### What the task requires:
Would you count the lines in the entries below that contain "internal"? Reply with the number only.

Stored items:
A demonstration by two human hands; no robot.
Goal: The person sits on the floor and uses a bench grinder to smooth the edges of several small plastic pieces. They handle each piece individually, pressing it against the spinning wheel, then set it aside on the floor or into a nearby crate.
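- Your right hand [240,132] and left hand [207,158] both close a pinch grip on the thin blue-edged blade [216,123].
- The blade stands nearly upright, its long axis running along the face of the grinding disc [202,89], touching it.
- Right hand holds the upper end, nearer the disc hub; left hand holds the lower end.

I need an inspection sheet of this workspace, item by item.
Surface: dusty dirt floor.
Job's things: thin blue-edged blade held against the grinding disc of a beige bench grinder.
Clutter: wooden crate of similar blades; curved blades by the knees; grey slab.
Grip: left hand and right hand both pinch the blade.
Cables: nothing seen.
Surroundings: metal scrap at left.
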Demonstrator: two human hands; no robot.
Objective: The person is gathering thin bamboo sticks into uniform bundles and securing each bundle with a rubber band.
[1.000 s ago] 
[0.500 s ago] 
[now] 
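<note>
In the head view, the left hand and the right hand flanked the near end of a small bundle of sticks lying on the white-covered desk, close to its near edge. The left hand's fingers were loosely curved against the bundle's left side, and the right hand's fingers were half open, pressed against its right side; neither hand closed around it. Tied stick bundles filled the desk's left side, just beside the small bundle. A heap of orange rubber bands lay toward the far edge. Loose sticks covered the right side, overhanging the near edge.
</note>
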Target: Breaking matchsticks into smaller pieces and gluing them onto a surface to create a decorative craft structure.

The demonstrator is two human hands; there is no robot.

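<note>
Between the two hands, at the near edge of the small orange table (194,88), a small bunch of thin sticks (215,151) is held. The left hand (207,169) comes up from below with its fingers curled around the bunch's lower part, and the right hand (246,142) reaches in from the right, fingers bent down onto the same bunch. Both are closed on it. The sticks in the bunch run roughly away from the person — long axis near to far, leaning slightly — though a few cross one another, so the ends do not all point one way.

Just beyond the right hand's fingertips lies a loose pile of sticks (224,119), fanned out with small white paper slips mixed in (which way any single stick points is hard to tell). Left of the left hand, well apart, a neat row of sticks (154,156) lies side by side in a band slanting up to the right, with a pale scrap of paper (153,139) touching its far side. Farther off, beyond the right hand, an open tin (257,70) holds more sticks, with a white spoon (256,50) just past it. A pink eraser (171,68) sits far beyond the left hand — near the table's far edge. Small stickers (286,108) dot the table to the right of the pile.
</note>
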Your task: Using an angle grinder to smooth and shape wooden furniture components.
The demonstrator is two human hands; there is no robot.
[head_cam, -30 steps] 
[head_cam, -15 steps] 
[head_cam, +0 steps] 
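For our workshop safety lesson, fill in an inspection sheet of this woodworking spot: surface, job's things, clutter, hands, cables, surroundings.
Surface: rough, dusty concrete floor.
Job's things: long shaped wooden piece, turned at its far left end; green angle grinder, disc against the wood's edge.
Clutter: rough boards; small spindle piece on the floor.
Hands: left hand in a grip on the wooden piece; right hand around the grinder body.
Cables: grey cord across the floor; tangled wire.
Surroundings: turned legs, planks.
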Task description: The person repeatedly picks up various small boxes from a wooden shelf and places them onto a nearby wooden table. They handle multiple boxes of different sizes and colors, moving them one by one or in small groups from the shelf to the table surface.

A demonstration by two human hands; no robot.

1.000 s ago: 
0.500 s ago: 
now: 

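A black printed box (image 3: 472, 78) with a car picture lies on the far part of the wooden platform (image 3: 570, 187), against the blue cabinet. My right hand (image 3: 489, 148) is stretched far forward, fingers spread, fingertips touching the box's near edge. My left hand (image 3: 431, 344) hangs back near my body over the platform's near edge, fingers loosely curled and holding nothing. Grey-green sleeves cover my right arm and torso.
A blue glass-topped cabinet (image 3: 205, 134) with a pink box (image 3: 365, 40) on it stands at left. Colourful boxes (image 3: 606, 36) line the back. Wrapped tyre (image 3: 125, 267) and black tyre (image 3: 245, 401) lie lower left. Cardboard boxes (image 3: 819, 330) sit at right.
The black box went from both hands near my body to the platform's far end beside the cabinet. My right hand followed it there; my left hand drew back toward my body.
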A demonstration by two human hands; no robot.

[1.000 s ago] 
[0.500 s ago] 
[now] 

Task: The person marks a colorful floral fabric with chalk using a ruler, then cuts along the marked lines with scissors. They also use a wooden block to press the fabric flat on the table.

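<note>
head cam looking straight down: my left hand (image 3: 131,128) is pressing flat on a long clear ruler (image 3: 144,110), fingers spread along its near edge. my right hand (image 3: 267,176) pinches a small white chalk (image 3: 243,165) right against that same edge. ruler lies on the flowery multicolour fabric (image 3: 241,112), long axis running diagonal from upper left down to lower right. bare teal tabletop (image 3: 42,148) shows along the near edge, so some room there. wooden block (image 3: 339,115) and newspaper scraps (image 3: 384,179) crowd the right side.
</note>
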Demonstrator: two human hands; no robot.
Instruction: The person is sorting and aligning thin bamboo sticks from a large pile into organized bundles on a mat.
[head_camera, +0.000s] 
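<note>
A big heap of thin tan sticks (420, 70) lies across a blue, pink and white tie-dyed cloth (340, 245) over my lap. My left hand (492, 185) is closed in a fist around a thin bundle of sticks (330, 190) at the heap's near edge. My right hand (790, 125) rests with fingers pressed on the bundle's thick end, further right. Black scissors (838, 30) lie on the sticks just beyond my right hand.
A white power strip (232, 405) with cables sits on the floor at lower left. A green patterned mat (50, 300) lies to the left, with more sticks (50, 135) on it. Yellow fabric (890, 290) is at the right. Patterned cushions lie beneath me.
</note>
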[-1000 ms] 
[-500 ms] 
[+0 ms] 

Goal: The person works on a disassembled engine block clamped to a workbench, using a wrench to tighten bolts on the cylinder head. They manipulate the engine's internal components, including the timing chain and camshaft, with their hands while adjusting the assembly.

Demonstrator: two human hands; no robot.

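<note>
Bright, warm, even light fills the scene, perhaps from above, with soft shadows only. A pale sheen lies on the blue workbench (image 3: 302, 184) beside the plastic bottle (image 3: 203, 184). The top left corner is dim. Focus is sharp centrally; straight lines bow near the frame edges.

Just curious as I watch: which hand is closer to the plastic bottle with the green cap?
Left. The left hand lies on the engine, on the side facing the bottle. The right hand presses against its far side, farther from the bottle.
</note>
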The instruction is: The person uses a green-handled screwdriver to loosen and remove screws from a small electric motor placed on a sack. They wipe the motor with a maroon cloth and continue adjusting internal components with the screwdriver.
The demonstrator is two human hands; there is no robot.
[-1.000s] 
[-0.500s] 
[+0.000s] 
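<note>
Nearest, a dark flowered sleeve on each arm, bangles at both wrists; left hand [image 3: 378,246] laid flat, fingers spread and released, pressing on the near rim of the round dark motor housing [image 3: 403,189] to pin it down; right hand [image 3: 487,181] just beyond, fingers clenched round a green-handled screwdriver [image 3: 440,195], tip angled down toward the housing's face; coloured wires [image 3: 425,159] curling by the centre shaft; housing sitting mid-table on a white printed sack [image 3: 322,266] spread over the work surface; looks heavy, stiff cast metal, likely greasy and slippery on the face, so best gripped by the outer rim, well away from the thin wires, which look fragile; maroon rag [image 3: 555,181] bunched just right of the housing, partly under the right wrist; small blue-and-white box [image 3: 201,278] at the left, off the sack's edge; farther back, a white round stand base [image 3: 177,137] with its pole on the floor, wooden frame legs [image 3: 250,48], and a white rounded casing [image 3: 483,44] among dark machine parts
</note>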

### Response for this exercise:
2